There have been a lot of discoveries made far and near in our universe by NASA’s Kepler space telescope. The discoveries included a lot of so-called ‘exoplanets,’ or planets that aren’t close enough to be considered in our own solar system because they orbit their own host star.
 
A recent study led by a researcher team from the Instituto de Astrofísica (Insistute of Astrophysics), suggests that over half of the discoveries made with the Kepler’s SOPHIE spectrograph that were thought to be distant exoplanets may actually not be.
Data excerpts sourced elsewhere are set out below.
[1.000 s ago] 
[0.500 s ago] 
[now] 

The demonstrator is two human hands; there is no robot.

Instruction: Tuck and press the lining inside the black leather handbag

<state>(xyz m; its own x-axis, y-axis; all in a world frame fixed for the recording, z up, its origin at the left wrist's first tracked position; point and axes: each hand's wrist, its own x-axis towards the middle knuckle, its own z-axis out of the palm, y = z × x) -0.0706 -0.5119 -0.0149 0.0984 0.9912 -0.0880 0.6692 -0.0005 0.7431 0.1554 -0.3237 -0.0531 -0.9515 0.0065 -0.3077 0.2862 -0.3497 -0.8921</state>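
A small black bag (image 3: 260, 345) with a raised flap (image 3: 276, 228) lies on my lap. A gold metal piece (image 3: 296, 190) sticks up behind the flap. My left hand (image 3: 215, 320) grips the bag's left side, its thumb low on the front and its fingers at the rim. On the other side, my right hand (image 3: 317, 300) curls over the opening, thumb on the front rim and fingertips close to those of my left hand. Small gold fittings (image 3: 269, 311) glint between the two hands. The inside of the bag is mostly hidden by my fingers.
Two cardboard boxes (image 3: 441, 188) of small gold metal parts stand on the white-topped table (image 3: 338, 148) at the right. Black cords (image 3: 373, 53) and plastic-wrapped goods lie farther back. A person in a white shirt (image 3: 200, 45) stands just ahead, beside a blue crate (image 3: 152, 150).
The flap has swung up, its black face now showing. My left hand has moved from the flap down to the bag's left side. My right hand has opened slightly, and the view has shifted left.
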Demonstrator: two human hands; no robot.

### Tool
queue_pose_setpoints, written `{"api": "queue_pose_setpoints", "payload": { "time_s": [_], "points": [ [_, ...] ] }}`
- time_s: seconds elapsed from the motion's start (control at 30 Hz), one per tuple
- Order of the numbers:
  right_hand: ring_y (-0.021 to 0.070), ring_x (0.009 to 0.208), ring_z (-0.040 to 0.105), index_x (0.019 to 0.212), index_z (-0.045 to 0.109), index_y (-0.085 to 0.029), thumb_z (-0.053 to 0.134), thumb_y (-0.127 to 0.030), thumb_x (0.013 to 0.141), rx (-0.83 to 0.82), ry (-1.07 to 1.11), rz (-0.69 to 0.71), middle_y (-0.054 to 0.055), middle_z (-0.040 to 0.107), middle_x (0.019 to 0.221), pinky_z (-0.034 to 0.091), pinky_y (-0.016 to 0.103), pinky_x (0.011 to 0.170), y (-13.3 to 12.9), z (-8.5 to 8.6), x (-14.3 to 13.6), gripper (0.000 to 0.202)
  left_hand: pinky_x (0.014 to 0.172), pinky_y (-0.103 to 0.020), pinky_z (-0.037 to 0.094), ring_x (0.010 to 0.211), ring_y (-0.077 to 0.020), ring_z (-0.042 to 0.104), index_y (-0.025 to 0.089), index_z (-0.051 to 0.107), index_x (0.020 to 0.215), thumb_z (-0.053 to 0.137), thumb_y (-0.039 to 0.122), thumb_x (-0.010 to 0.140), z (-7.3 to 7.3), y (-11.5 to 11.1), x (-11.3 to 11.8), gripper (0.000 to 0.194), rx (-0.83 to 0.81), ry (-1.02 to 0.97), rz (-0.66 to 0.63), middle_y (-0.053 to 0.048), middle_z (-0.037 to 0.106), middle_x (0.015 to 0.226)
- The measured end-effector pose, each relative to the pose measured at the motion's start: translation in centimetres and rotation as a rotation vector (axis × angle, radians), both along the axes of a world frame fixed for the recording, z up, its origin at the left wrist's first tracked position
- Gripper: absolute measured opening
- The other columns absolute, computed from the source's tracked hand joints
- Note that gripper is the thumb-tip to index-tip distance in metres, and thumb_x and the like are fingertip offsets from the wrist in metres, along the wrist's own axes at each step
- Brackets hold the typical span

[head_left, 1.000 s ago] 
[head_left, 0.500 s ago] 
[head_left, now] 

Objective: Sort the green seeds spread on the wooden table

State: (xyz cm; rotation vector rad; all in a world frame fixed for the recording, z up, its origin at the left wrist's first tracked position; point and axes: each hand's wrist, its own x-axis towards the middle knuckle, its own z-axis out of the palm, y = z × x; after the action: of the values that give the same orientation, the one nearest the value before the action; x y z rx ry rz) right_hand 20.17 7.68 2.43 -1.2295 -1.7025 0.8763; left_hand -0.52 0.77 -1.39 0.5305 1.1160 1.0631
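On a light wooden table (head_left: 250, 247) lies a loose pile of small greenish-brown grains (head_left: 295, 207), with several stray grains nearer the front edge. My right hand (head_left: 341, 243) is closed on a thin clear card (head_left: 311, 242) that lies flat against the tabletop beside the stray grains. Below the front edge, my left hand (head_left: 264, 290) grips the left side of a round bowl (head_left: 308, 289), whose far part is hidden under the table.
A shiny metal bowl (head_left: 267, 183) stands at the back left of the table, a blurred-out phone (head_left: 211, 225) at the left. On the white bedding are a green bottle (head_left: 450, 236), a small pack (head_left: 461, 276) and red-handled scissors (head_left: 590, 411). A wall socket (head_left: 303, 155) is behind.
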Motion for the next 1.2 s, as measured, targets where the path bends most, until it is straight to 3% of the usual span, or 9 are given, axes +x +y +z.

Instead, they could be some kind of eclipsing binary star system, or they could be dying brown dwarf stars that are so dim they actually come off as a type of exoplanet.
 


From the data collected, which involved 129 samples out of 8,826 discoveries, 52.3% of them were eclipsing binary star systems, in which the shadows from the eclipsing would appear to be some kind of planet orbiting a host star, and 2.3% of them were brown dwarfs, or dying stars too dim to be distinguished between a reflective planet or a dying star.
 
“Detecting and characterizing planets is usually a very subtle and difficult task,” said Vardan Adibekyan, one of the researchers involved in the study. “In this work, we showed that even big, easy to detect planets are also difficult to deal with. In particular, it was shown that less than half of the detected big transiting planet candidates are actually there. The rest are false positives, due to different kind of astrophysical sources of light or noise.”
 
Because things can appear not as they seem from a first glance, going back later and looking at it a second time with additional equipment is necessary to help scientists learn what they’re really looking at. This might include spectroscopic follow-up observations after the initial discovery.
 
The research also helped shed some light on gassy exoplanets, suggesting that the gasses surrounding the solid core may not really be as heavily expanded as originally thought.